The law considered only one's tribesmen and co-religionists to be one's "neighbors." But Christ did not limit our understanding of the term with such narrow boundaries. When a scribe asked Him, "Who is my neighbor?" in place of an answer, He told of a Jew, ambushed by thieves. Weakened by his wounds, he lay on the side of the road and watched bitterly as a priest and temple servant indifferently strode past him. Least of all did he expect sympathy from a Samaritan who rode by after them. Could this foreigner and heretic really be better than the priest and the Levite?

But this one stopped, and not asking about anything, helped the suffering man: he bound up his wounds, took him on his mule to a hotel and paid for him in advance.

"Which of these three," asked Jesus of the scribe, "do you think, proved neighbor to the man who fell among the robbers?"

"The one who showed mercy on him," the scribe had to answer.

"Go and do likewise."

Christ got the scribe himself to come to the conclusion that one's "brother" or "neighbor" could be any person.

He also gradually brought His followers to a new view of the heathen, one that was unusual for them. Thus, He did not hide His joy when He discovered the Greeks were seeking an audience with Him, and on the eve of His sufferings Christ said that His Gospel must be "preached as a testimony to all peoples."
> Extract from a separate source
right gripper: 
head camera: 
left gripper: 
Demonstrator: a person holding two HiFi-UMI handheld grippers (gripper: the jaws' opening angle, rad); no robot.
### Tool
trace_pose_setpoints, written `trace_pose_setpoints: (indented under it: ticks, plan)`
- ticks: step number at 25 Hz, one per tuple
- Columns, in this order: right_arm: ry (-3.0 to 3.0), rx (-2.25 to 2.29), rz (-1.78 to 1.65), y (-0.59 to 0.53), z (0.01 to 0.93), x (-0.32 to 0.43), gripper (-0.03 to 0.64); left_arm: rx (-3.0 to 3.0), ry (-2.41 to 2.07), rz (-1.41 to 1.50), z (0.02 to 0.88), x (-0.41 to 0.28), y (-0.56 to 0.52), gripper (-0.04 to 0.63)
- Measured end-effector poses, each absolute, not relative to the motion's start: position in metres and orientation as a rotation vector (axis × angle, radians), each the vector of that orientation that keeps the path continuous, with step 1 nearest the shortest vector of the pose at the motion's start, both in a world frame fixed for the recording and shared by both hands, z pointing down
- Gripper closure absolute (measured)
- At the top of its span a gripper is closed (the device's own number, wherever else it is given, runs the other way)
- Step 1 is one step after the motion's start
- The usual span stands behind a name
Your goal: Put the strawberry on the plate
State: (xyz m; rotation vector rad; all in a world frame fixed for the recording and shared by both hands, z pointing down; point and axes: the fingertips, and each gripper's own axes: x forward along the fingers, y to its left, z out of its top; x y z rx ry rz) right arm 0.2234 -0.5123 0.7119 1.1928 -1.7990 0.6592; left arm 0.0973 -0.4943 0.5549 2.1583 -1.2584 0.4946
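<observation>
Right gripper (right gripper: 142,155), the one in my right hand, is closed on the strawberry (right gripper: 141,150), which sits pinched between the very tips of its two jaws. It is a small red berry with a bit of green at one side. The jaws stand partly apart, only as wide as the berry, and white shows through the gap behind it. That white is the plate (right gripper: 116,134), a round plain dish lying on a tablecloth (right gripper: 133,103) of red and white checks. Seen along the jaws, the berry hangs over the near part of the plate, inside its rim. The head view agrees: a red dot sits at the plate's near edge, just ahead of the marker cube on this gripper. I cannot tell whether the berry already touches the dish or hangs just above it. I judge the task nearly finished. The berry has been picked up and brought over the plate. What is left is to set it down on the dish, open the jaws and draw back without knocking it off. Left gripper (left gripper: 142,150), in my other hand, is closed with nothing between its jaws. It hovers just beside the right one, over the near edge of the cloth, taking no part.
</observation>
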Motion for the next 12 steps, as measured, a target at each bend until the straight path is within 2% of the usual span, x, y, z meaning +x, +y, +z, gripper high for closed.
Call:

When a Roman, an officer of the garrison at Capernaum, asking Christ to heal his servant, said that but one of His words would suffice, Christ observed, "Not even in Israel have I found such faith," and then added, "I tell you, many will come from east and west and sit at table with Abraham, Isaac, and Jacob in the kingdom of heaven, while the sons of the kingdom will be thrown into the outer darkness." These words sounded a challenge to those who considered only Israelites worthy of God's love.

The rejection of "outsiders," no matter how we dress it up, is an instinct which people can only overcome with the very greatest effort. The Gospel unequivocally calls us to fight against national exclusiveness, and in that manner to continue the preaching of Amos, and John the Baptist.